Goal of the exercise: The first line of the data below and every line after it, through the one with "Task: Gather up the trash", must be transcribed without change.
━━━━━ Data excerpt
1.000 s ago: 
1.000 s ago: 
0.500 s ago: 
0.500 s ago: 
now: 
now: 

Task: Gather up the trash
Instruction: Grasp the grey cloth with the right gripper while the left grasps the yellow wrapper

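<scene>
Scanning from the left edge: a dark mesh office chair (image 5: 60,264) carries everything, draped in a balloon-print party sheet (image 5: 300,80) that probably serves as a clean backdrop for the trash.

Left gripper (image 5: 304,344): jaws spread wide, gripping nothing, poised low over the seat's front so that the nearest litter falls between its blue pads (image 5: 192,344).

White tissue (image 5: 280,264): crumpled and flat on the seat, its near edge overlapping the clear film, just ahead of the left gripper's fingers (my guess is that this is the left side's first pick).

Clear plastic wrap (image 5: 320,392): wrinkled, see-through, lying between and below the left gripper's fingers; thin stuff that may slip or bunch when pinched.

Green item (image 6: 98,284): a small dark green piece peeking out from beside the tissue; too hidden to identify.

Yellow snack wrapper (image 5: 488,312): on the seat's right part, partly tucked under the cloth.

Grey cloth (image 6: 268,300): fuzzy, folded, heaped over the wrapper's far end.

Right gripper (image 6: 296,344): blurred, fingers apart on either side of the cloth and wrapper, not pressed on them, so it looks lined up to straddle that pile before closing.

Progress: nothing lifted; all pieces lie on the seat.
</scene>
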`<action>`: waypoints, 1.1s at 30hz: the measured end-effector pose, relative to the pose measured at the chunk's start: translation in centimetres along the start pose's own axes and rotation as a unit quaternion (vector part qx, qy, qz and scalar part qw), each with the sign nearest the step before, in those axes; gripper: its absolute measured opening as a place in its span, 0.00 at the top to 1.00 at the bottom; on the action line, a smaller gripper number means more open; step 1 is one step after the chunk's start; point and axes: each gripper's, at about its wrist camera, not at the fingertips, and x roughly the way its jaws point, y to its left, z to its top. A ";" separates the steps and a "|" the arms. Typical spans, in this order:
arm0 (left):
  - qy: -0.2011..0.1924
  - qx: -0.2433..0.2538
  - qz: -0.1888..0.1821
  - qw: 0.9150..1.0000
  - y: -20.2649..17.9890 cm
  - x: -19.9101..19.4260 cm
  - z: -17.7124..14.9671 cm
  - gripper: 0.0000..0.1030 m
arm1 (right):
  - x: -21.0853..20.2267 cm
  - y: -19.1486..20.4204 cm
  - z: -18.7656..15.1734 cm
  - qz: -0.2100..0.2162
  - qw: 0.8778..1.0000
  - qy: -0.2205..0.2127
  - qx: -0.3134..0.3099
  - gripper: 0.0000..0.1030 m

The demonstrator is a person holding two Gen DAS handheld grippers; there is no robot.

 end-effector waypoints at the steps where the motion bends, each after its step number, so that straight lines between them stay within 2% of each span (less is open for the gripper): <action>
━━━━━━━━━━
Solution to this exercise:
1.000 s ago: 
1.000 s ago: 
0.500 s ago: 
0.500 s ago: 
now: 
now: 

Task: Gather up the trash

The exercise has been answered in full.